You can trade the butter for healthful olive
oil. Photo courtesy CornTater.com.
  If you’re like most people, you spread butter on corn on the cob. It’s a tradition.

But traditions can be updated. If you like butter, consider adding flavor with a compound butter: chipotle butter, herb butter and numerous others (recipes).

What if you want to avoid the calories and cholesterol? You’ve got tasty options:

  • Fresh chopped herbs: basil, parsley, rosemary, sage, etc., sprinkled on straight or mixed into olive oil
  • Crumbled cotija or feta cheese, or grated parmesan
  • Flavored salt or seasoning: Cajun spice mix, garlic salt, Mrs. Dash, Old Bay, etc.
  • Olive oil flavored with chipotle, cumin, curry or other spice
  • Pepper and lime—black pepper or cayenne
  • Pesto
  • Salsa
  • Vinaigrette
  •  
    Would you like to add something to this list?

    IF IT’S FRESH, TRY IT PLAIN

    Immediately after harvesting, the sweet sugars that make corn so appealing begin to convert to starch. If the corn is several days old, there may not be much flavor left. So people pile on the condiments to add flavor.

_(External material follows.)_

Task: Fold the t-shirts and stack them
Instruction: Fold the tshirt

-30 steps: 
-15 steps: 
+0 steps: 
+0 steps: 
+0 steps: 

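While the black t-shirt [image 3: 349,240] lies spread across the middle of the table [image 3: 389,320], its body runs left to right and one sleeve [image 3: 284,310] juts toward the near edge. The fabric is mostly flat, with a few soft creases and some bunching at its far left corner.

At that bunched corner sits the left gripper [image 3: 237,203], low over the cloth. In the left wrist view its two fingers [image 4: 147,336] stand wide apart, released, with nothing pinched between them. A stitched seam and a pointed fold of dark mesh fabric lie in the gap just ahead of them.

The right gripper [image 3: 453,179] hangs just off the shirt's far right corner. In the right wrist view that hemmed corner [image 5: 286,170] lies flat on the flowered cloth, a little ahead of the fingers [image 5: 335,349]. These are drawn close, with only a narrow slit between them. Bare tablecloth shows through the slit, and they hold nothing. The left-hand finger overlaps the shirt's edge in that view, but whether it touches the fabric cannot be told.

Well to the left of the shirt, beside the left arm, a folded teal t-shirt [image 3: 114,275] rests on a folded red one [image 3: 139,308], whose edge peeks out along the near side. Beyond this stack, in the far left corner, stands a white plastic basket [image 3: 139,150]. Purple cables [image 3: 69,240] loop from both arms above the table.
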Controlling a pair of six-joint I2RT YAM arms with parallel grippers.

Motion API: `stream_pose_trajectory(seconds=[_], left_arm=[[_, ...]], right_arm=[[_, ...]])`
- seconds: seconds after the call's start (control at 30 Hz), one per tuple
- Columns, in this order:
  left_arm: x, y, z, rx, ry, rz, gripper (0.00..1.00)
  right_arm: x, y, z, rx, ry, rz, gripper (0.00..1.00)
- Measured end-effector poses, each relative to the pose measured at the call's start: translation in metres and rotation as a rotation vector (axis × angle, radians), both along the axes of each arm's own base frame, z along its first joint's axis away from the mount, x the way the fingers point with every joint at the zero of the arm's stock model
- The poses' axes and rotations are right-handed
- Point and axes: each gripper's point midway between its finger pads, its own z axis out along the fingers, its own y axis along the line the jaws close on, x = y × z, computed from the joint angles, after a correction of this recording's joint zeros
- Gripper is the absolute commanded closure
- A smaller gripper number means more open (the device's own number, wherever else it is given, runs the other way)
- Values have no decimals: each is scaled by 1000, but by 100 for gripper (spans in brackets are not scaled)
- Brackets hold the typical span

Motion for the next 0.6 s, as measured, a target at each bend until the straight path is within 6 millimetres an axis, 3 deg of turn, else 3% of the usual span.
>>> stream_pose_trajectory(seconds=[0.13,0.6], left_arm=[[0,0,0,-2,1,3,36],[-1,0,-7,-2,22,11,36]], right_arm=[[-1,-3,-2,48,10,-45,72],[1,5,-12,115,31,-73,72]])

    If the corn is fresh and sweet, it needs absolutely no topping. Try it: You may discover that nothing beats the pure, farm-fresh sweetness of a plain ear of corn. You can even eat it raw—something we do while waiting for the rest of the ears to cook.

    You can boil or microwave corn, but grilling enhances its sweetness. The heat caramelizes the sugar in the kernels. You can brush it with olive oil and then add the seasonings prior to grilling, or hold the seasonings altogether.

     

    SHOPPING FOR CORN

    Many of us were taught by Mom to pull back the husk of the corn and look for….well, what are you actually looking for? There’s nothing to see but the size and color of the kernels (white, yellow, mixed), and that’s not going to impact your purchase decision. At worst, you’ll notice that a few kernels are missing at the very top of the ear. That’s not a defect: It’s how nature grew that particular ear.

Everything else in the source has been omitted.